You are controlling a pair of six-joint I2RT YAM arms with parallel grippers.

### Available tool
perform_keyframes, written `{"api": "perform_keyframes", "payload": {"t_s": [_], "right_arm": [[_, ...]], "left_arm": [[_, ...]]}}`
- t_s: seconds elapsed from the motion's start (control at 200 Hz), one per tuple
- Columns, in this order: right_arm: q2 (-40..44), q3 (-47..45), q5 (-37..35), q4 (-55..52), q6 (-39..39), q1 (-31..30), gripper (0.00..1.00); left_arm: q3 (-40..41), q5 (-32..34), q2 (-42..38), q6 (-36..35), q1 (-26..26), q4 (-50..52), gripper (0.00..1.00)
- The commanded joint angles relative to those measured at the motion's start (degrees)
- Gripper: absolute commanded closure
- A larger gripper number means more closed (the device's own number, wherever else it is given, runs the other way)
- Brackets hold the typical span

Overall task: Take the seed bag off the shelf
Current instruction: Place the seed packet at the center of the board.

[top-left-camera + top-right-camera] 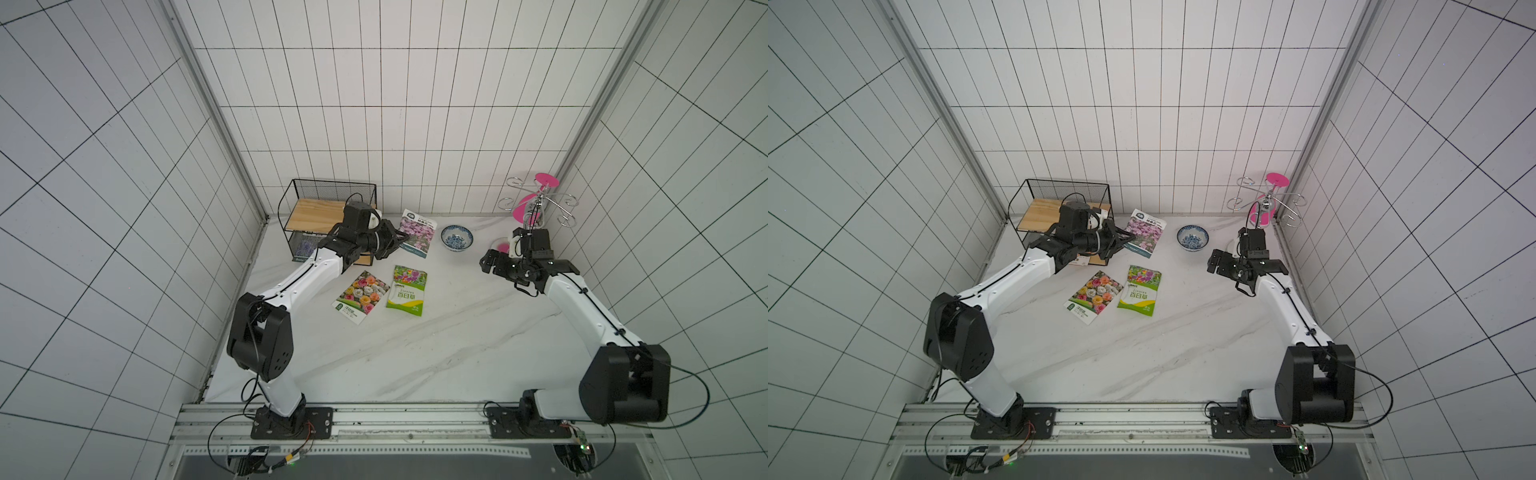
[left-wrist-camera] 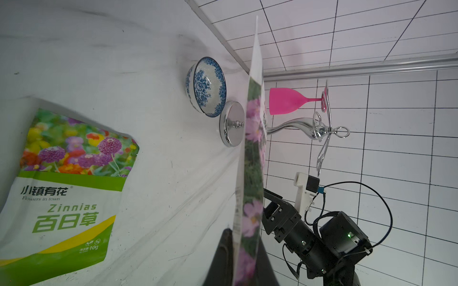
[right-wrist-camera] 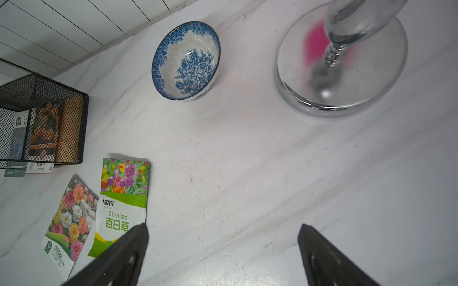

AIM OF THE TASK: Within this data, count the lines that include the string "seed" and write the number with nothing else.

YOUR SOLUTION: 2